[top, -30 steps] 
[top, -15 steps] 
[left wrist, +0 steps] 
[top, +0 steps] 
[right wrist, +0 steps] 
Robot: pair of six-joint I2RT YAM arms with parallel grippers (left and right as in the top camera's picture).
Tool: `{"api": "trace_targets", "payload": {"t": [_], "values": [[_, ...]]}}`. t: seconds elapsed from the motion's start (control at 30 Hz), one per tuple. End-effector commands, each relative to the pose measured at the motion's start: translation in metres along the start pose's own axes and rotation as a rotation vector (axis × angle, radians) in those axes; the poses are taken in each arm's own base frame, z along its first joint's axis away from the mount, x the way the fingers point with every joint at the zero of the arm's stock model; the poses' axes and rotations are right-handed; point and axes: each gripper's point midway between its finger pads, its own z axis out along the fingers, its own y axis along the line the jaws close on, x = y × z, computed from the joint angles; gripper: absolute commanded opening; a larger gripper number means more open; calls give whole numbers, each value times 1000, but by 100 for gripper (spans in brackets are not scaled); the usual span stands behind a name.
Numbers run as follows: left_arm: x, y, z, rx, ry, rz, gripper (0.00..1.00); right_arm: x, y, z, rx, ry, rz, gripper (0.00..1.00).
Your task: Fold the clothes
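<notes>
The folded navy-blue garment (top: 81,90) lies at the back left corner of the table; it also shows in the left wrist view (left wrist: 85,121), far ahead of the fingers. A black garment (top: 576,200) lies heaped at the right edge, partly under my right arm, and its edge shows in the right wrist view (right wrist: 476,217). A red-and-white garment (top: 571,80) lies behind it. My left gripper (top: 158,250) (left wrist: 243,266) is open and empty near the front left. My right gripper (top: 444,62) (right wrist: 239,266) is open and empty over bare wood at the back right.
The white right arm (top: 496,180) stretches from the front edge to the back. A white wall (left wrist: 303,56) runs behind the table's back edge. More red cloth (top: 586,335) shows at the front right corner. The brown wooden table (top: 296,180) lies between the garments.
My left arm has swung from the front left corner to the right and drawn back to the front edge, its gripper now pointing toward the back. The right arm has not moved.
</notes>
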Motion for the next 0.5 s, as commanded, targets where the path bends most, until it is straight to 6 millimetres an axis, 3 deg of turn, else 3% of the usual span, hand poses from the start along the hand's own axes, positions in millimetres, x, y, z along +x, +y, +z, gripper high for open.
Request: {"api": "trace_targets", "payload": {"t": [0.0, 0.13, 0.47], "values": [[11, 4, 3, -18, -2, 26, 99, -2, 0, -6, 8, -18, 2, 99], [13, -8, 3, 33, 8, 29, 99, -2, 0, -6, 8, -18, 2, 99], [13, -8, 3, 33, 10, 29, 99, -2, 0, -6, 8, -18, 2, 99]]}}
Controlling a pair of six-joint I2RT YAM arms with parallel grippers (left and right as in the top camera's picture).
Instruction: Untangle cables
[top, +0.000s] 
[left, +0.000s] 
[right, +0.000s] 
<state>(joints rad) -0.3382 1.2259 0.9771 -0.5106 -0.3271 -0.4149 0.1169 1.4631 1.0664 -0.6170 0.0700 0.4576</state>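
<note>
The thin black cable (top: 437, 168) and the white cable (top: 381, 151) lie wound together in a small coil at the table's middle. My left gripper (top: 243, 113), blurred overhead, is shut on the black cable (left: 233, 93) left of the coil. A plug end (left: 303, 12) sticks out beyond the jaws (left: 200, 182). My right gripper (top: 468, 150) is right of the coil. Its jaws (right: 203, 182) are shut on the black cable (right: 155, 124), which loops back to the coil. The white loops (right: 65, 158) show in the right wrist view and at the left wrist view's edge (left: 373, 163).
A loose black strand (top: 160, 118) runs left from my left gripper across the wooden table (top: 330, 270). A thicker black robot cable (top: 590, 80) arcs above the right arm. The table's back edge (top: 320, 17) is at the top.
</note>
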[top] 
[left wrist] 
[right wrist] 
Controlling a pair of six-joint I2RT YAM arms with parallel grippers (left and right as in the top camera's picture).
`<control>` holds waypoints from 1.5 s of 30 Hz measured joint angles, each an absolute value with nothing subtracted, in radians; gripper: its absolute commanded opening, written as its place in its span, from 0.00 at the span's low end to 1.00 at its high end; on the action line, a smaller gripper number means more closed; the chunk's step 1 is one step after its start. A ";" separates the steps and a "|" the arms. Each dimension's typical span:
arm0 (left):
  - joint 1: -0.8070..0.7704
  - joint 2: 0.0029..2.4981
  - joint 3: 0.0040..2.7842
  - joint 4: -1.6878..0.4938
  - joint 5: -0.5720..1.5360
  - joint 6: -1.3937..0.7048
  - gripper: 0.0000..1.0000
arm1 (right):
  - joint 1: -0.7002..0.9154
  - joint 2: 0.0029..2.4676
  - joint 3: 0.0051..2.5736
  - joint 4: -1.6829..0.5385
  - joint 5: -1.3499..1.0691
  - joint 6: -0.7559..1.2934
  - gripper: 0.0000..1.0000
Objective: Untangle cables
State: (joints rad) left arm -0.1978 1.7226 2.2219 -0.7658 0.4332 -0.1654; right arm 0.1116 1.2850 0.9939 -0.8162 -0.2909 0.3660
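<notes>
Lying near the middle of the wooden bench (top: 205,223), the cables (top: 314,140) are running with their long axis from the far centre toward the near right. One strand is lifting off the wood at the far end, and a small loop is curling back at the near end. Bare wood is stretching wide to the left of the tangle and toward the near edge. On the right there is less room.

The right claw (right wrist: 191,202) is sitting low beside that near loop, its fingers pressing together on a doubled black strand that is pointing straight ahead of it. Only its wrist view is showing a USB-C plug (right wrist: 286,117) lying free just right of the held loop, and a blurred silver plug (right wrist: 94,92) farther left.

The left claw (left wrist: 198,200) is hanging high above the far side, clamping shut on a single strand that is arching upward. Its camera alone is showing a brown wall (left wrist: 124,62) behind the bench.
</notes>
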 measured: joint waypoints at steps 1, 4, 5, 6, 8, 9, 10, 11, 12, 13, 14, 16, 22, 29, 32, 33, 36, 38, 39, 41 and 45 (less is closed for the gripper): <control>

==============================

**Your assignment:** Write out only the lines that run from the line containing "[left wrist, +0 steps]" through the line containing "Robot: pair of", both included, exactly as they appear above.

**Answer for this exercise:**
[left wrist, +0 steps] 
[top, +0 steps] 
[right wrist, +0 steps] 
Robot: pair of six-joint I2RT YAM arms with parallel grippers (left and right as in the top camera's picture).

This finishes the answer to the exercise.